* **REQUIRED WORK**:
When a line in the material contains the word "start", copy it.

* **DATASET EXTRACT**:
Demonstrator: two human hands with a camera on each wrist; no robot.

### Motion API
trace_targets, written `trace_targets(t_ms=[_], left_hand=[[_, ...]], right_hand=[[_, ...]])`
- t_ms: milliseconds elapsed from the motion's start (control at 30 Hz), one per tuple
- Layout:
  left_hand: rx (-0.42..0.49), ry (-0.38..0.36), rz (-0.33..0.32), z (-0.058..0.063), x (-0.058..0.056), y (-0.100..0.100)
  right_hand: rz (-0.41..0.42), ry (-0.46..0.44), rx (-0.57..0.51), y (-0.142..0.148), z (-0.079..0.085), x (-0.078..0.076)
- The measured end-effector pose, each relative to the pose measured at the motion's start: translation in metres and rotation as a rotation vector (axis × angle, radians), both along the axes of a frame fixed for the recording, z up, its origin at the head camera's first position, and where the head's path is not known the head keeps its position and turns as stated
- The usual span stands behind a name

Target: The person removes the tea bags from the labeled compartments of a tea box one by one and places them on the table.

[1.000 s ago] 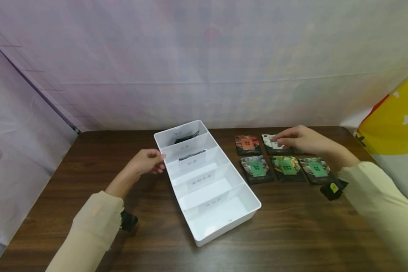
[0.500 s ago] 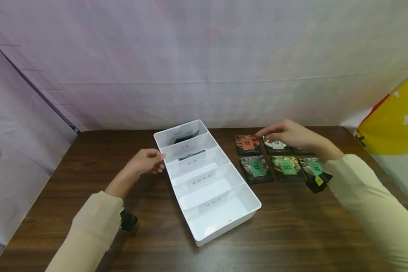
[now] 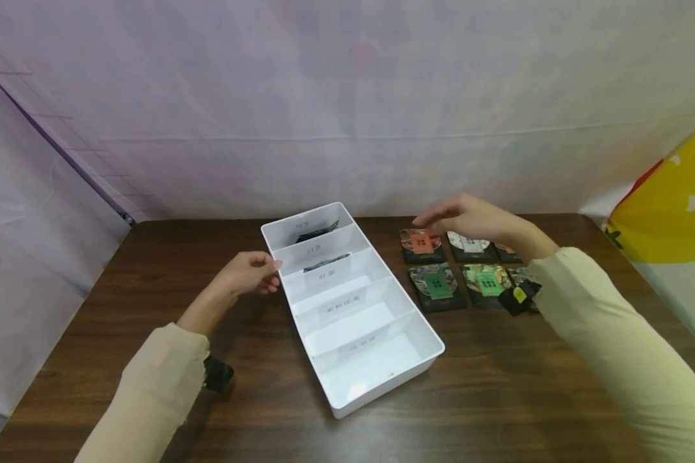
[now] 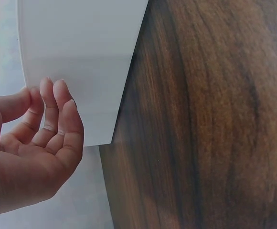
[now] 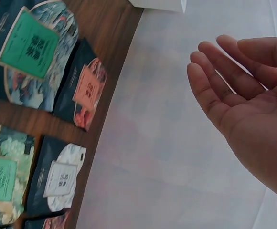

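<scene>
A white box with dividers [image 3: 385,387] lies at an angle on the table. Thumb and forefinger of my left hand [image 3: 246,274] pinch its left rim; the left wrist view shows the other fingers curled loosely beside the wall. My right hand [image 3: 475,217] hovers above the back row of sachets, holding nothing, its fingers gently bent. Under its fingertips lies a red-labelled sachet [image 3: 421,245], with a white-labelled sachet [image 3: 471,247] beside it. The front row has green-labelled sachets [image 3: 437,287]. My right wrist partly hides the rightmost ones.
Dark sachets stand in the box's two far compartments, one sachet [image 3: 318,233] at the back and another [image 3: 327,262] in front of it. Labels mark the dividers. A pale cloth [image 3: 347,109] hangs behind the brown wooden table [image 3: 498,392]. Yellow printed fabric [image 3: 677,199] is at right.
My right hand has moved left, from over the white-labelled sachet to over the red-labelled one. The left hand keeps its place on the box rim. The sachets have not moved.
</scene>
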State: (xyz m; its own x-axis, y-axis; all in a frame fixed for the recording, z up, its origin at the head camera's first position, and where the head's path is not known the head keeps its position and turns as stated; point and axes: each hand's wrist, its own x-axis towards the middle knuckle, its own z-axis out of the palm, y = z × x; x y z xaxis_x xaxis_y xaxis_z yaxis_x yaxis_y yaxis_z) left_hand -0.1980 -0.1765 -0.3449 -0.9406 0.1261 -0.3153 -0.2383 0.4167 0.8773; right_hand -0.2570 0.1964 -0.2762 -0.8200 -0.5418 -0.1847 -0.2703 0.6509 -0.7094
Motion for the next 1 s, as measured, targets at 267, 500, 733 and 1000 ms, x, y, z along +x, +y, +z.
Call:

* **RESPONSE AREA**:
- t_ms: milliseconds elapsed from the motion's start (control at 30 Hz), one per tuple
- The measured end-effector pose, each relative to the pose measured at the motion's start: translation in metres and rotation as a rotation vector (axis × angle, radians), both along the axes of a frame fixed for the recording, z up, its origin at the head camera's first position, and where the head's path is not known the head keeps its position and turns as stated

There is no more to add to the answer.